@snowberry I was stupid to think it was common practice for a place to care.
I’m sure if you offered to pay the hourly wage for someone to stay, they’d arrange it. Of course, in order to provide quality care for the pet, you’d need to pay for a technician, rather than a receptionist or a kennel tech. And, of course, since a tech can’t legally practice medicine except under direct supervision of a licensed veterinarian, you’d need to pay for a doctor to be there overnight, too. And they’d need to have the lights on and the monitoring equipment on, so there’s the cost of running the hospital. Or – here’s a thought! If you want 24 hour care, use a facility designed to function 24 hours a day.

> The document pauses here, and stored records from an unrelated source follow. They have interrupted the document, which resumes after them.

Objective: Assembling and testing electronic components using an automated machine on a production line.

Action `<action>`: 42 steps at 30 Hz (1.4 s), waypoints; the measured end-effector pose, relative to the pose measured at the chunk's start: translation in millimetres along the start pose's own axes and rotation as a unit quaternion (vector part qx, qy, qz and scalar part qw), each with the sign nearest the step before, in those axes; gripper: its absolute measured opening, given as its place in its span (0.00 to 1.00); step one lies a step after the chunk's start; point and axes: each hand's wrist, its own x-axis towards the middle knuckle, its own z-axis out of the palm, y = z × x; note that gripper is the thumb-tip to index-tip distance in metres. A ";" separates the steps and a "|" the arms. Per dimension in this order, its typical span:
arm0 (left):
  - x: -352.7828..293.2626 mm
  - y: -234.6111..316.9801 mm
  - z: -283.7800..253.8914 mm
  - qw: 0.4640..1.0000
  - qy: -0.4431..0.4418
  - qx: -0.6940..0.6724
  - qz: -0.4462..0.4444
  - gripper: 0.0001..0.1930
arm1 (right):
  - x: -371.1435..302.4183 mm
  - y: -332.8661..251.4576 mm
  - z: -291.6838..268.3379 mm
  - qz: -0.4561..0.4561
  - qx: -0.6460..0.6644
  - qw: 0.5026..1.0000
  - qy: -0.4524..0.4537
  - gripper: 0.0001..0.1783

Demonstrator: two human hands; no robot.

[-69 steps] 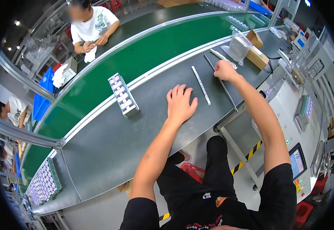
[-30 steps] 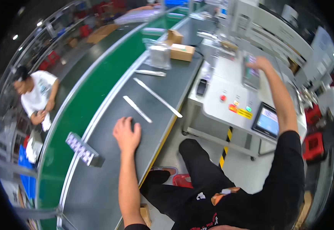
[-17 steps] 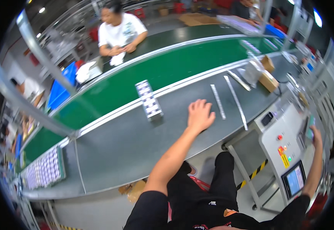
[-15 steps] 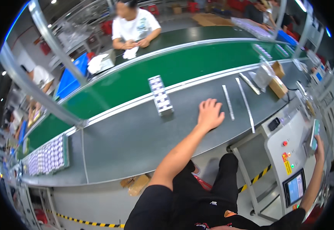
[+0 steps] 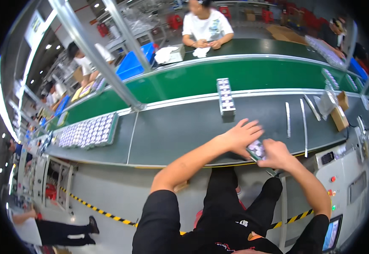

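My right hand [image 5: 277,155] is closed around one end of a short green-edged block of white and purple parts [image 5: 256,149], held over the near edge of the dark bench. Close beside its other end is my left hand [image 5: 244,136], fingers stretched and spread; whether it touches the block I cannot tell. Beyond my hands, a similar long block with a white and purple pattern [image 5: 225,97] lies near the metal rail. To the right of my hands, two thin pale strips [image 5: 288,120] lie on the bench.
A large batch of white and purple blocks [image 5: 89,132] lies at the left of the bench. Past the rail runs a green conveyor [image 5: 184,81], with a co-worker [image 5: 207,27] on its far side. A cardboard box [image 5: 339,118] and a grey control machine [image 5: 341,175] are at the right.
My right hand has come from the machine to the bench with the block. My left hand, earlier on the bench top, is now beside the block. The view has shifted left.
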 end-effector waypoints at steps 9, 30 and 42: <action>-165.6 -19.5 -55.5 0.948 -0.043 -0.102 -0.299 0.33 | 63.7 -53.9 15.6 -0.240 0.083 0.957 0.141 0.31; -117.3 -292.3 -57.1 0.602 0.165 0.120 -0.772 0.30 | 28.3 38.4 43.3 -0.033 0.076 0.969 0.235 0.24; 23.9 -173.9 -24.3 0.881 0.029 -0.063 -0.468 0.58 | 18.0 55.3 55.7 -0.039 0.063 0.952 0.296 0.24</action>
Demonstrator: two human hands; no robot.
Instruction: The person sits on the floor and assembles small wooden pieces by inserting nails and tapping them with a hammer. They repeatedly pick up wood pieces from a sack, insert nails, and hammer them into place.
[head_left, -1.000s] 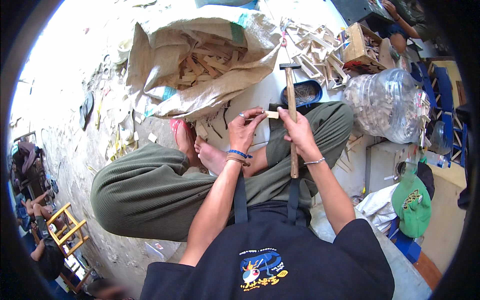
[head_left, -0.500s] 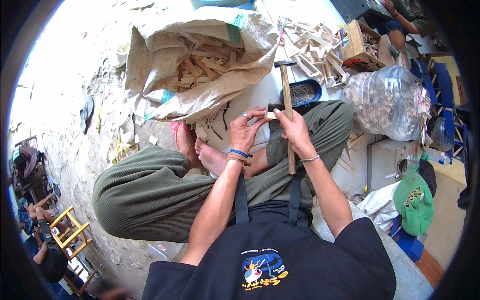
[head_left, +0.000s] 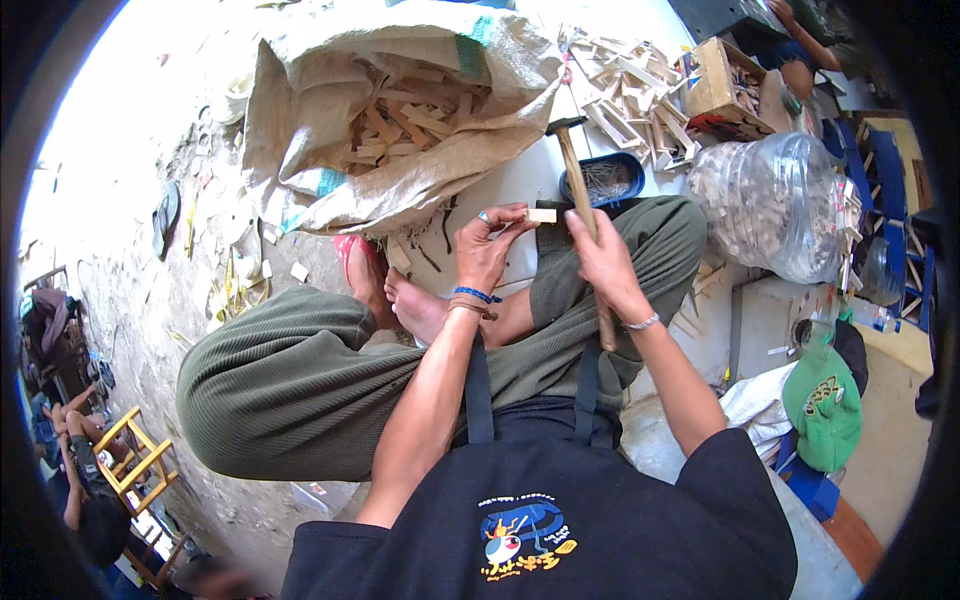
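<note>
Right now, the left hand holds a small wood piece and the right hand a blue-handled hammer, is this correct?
Not blue: the head view shows the right hand holding a brown-handled hammer. The left hand does hold a small wood piece.

Rough grey floor [head_left: 150, 350] runs along the left here, with a dark sandal [head_left: 166, 220], pale scraps [head_left: 300, 271] and, farther off, a yellow stool [head_left: 140, 465] on it. Toward the right there's a smooth white surface [head_left: 518, 183], bearing a blue tray [head_left: 632, 195] and a loose heap of wood strips [head_left: 635, 90]. A gaping sack [head_left: 410, 200] rests beside the tray; exactly where its base sits, I can't tell.
</note>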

As far as profit margin, I will now climb on my soapbox. A veterinarian spends 4 years in undergrad and then 4 years in vet school. The average vet student graduates with $174,000 in student loans (veterinary specialists stay in training for an additional 2–5 years and may graduate with over $400,000 in debt). The average starting vet salary is around $70,000. Hospitals use the exact same surgery tables, surgery instruments, anesthetic ventilators, surgical instruments, blood chemistry machines, drugs, etc, etc, etc – and they pay the same cost. But your veterinarian charges you a fraction of what human medicine costs. Consider a spay surgery – an ovariohysterectomy. You will typically pay anywhere from $250 to $500. Now compare that to a woman obtaining a hysterectomy – $11,739.00. So until you work in veterinary medicine and see the dedication, hard work, health risks, and tears that are involved, ease off on the judgmental statements about those who care for pets for the love of animals – we’re certainly not in it for the money.